◆ **WHAT YOU NEED TO DO**: Look through the data below for the line with "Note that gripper" and the line with "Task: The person", then output those two and all lines in between, exactly as written.

+---+

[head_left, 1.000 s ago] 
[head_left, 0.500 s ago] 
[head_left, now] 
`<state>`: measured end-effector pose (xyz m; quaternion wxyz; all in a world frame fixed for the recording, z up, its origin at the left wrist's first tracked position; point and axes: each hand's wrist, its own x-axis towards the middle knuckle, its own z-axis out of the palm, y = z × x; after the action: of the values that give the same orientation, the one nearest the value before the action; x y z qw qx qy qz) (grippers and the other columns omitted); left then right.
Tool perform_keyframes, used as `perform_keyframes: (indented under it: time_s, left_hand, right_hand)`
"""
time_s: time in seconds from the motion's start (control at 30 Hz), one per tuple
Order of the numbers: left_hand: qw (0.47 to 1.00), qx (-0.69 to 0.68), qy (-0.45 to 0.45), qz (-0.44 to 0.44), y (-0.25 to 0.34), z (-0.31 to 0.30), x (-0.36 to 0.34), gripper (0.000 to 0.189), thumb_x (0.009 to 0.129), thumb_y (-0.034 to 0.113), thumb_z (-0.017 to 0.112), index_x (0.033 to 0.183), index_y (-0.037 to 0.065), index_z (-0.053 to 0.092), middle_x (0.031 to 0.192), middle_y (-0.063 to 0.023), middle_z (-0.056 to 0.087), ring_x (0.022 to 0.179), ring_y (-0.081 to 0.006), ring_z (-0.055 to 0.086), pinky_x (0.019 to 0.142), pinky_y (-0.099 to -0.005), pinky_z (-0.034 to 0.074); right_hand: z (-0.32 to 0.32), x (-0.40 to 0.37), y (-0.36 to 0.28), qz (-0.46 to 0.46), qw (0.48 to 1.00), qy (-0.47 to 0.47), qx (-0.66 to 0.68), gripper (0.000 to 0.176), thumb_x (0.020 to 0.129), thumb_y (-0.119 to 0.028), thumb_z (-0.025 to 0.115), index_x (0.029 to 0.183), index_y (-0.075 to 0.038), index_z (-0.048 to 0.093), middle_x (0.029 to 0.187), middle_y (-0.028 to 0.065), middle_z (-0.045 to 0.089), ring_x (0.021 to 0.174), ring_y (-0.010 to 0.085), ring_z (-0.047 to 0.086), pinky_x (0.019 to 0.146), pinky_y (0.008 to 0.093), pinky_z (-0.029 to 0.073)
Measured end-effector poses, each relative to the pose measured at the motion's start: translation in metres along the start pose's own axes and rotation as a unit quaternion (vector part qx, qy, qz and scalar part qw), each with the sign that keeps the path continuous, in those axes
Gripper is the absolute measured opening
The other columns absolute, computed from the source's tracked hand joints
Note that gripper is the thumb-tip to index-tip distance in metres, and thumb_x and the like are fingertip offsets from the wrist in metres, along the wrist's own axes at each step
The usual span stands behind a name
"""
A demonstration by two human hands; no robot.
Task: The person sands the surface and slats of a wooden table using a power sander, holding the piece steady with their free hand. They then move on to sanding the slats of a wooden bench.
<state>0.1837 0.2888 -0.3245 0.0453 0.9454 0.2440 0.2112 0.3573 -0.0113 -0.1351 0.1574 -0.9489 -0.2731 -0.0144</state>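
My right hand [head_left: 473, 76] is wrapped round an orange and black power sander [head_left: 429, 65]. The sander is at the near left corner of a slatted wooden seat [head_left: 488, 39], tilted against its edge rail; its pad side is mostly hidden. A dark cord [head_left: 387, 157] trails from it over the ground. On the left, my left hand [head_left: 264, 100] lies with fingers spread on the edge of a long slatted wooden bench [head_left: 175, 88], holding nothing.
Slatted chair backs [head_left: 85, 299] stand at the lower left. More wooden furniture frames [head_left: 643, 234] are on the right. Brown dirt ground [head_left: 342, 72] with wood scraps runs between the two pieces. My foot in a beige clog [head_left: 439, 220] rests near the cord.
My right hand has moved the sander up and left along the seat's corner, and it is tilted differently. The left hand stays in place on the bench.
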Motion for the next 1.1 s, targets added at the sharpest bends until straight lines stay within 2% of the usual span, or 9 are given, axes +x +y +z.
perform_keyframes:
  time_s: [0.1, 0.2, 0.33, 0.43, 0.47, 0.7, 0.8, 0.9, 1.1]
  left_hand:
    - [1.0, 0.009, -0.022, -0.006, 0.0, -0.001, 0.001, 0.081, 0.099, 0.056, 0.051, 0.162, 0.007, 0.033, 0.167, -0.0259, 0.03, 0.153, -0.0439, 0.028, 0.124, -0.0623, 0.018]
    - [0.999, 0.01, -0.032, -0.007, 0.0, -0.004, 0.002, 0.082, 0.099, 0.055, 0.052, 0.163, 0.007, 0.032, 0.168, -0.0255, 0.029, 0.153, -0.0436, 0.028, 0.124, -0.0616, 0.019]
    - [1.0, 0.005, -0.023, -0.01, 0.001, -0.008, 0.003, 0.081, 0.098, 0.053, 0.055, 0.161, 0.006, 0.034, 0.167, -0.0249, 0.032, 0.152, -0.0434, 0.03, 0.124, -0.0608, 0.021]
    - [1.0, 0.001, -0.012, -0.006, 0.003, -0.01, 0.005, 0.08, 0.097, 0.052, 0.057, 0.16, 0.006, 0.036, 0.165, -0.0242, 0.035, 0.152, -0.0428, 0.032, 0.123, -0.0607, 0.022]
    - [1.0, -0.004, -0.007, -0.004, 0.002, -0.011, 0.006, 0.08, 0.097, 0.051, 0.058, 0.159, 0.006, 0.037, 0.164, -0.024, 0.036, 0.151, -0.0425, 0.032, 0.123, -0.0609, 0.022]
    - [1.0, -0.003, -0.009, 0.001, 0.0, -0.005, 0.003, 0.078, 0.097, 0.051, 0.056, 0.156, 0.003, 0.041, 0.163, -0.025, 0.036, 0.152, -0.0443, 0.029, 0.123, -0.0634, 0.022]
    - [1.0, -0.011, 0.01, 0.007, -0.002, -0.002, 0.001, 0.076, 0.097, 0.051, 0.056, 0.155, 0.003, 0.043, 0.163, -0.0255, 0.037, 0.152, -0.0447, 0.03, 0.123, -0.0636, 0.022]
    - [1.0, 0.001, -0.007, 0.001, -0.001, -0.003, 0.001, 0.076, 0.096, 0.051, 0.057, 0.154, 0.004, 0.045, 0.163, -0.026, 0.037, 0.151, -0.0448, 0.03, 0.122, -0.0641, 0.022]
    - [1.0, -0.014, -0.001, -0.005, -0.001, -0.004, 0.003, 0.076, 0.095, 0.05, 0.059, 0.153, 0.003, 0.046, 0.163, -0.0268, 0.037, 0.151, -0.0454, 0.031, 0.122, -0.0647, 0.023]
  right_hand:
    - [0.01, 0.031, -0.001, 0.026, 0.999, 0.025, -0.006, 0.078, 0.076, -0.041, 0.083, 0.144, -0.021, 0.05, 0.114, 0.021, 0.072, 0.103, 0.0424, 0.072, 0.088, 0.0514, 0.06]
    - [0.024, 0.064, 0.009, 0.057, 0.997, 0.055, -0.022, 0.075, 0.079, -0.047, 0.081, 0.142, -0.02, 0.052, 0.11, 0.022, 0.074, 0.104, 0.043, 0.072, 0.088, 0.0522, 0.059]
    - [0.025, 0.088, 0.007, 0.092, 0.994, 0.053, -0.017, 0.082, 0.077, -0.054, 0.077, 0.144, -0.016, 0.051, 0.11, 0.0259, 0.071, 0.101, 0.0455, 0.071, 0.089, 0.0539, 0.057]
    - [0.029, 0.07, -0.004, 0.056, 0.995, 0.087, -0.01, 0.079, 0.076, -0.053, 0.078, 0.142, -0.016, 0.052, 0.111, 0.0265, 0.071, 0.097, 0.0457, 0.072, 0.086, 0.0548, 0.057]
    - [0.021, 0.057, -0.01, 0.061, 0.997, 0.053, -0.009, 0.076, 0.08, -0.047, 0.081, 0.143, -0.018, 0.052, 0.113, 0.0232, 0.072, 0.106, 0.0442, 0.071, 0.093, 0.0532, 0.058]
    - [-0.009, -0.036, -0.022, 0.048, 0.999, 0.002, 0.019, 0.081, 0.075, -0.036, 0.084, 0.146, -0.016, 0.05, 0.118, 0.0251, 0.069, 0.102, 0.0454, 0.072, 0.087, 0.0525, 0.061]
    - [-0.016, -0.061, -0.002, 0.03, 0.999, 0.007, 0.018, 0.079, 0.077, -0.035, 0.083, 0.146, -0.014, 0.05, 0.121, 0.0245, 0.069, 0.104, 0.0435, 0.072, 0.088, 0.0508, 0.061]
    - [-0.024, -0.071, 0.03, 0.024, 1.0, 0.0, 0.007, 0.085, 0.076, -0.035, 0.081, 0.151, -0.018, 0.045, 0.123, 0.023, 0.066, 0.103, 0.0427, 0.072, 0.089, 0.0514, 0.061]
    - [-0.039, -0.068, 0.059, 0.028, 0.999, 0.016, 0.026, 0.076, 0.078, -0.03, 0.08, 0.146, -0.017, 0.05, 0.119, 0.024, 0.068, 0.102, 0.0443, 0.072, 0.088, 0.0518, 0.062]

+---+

◆ **YOUR RESPONSE**:
Note that gripper is the thumb-tip to index-tip distance in metres, and thumb_x and the like are fingertip offsets from the wrist in metres, along the wrist's own axes at each step
The usual span stands behind a name
"""
A demonstration by two human hands; no robot.
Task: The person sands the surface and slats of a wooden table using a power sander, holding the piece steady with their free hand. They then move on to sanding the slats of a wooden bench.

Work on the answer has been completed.